>>>

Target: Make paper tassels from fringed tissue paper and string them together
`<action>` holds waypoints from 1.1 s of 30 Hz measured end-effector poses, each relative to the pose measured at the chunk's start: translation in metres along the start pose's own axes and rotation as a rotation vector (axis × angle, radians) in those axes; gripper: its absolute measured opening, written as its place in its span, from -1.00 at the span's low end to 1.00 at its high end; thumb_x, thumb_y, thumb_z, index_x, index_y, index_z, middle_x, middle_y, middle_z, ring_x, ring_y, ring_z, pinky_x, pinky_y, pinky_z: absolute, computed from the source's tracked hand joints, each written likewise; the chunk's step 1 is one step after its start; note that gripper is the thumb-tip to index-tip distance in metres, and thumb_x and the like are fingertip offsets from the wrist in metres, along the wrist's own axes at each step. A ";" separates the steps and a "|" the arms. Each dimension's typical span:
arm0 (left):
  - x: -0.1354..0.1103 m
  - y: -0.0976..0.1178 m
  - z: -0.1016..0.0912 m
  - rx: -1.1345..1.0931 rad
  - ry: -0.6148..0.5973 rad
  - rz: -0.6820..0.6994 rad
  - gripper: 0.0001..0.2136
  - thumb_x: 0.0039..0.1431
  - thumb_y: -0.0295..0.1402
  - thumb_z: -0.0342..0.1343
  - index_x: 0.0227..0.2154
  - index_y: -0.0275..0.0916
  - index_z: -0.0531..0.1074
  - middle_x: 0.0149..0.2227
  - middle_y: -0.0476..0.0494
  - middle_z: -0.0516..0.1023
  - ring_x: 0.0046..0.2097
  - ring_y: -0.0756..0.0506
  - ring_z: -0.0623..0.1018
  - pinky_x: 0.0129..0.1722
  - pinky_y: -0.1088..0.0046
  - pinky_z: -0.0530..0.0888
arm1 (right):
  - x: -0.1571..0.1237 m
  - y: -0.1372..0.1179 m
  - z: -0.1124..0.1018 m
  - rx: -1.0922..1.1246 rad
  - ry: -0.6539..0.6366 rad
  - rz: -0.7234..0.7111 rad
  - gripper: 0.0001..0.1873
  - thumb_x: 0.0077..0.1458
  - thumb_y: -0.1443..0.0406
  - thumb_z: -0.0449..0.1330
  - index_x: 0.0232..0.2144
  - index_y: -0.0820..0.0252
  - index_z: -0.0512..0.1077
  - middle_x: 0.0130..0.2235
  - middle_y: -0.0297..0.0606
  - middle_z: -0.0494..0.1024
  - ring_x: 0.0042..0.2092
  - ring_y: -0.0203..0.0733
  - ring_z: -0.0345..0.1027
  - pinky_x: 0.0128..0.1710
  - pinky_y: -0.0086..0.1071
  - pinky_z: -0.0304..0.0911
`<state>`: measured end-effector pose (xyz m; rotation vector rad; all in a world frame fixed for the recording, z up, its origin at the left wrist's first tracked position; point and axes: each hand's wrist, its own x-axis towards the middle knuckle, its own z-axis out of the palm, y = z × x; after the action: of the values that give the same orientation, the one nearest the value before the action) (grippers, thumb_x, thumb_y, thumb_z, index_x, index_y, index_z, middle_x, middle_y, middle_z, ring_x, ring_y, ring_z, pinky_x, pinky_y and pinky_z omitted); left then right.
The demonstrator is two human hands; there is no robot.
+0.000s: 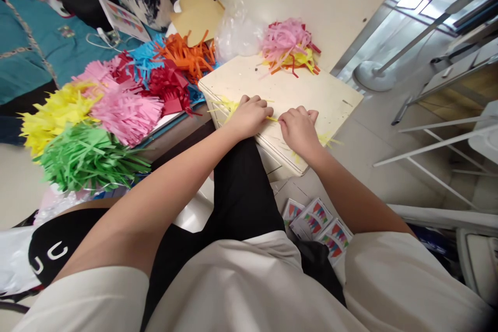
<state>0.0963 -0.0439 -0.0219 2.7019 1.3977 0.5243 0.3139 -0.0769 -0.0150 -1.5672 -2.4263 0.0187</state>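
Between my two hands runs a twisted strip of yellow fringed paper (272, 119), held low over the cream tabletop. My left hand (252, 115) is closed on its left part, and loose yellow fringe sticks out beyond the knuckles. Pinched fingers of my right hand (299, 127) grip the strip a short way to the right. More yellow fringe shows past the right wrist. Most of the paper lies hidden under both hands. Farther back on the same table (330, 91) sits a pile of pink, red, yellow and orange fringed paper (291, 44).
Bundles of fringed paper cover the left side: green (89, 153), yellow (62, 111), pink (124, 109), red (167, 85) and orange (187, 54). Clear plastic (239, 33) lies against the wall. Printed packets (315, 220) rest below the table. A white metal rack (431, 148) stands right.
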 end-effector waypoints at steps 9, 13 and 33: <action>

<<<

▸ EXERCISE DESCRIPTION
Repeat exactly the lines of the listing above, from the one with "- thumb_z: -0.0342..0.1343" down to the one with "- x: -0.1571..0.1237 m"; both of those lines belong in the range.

▸ TASK OUTPUT
  - thumb_z: -0.0342..0.1343
  - index_x: 0.0227..0.2154
  - index_y: -0.0275..0.0916
  - index_z: -0.0531..0.1074
  - middle_x: 0.0149..0.2227
  - middle_y: -0.0476..0.0494
  - middle_z: -0.0516..0.1023
  - ring_x: 0.0046..0.2097
  - ring_y: -0.0756..0.0506
  - ring_z: -0.0623..0.1018
  - pinky_x: 0.0129..0.1722
  - pinky_y: -0.1088..0.0046
  - pinky_z: -0.0530..0.0888
arm1 (right):
  - x: -0.1571..0.1237 m

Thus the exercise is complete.